• _Exercise details_: Entries below include pictures. Output exactly the lines from the one with "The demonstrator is" down to the one with "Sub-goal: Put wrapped", both ends included, and leave the pictures out.

━━ Supplied material

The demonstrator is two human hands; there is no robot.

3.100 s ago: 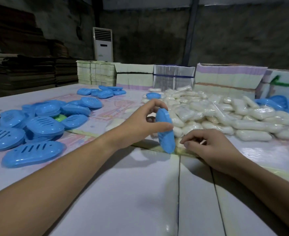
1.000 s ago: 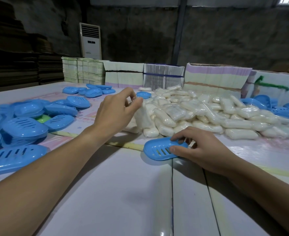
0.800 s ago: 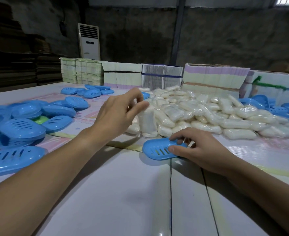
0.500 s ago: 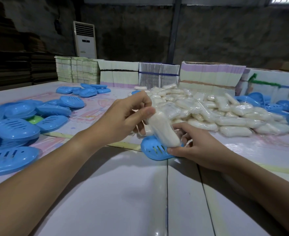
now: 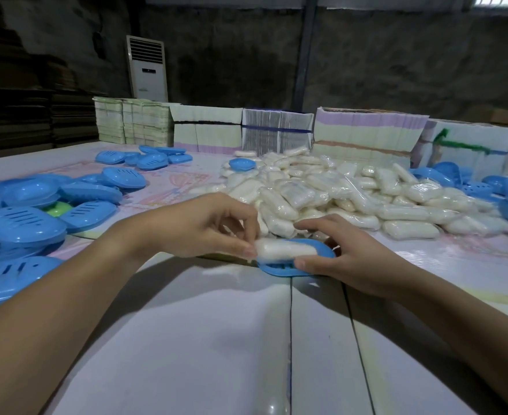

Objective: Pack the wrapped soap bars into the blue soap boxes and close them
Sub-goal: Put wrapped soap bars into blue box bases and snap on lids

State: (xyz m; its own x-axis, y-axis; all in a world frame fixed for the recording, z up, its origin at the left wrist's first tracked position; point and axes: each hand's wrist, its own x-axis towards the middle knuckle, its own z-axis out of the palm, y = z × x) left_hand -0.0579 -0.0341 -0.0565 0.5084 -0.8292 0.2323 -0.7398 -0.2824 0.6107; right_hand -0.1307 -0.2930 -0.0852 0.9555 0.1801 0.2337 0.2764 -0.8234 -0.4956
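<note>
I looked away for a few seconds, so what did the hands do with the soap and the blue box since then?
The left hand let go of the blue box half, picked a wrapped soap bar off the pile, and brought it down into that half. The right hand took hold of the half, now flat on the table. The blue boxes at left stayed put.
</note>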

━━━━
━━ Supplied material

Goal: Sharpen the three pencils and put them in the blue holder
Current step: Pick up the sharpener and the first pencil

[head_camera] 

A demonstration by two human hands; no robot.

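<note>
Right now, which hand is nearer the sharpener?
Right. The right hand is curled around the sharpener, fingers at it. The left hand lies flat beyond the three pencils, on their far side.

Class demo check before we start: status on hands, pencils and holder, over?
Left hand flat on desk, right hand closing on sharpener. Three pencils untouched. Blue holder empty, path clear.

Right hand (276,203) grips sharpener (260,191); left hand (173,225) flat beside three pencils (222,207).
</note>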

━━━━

• _Solution for this problem_:
The demonstrator is two human hands; there is no robot.

3.100 s ago: 
1.000 s ago: 
0.800 s ago: 
0.500 s ago: 
now: 

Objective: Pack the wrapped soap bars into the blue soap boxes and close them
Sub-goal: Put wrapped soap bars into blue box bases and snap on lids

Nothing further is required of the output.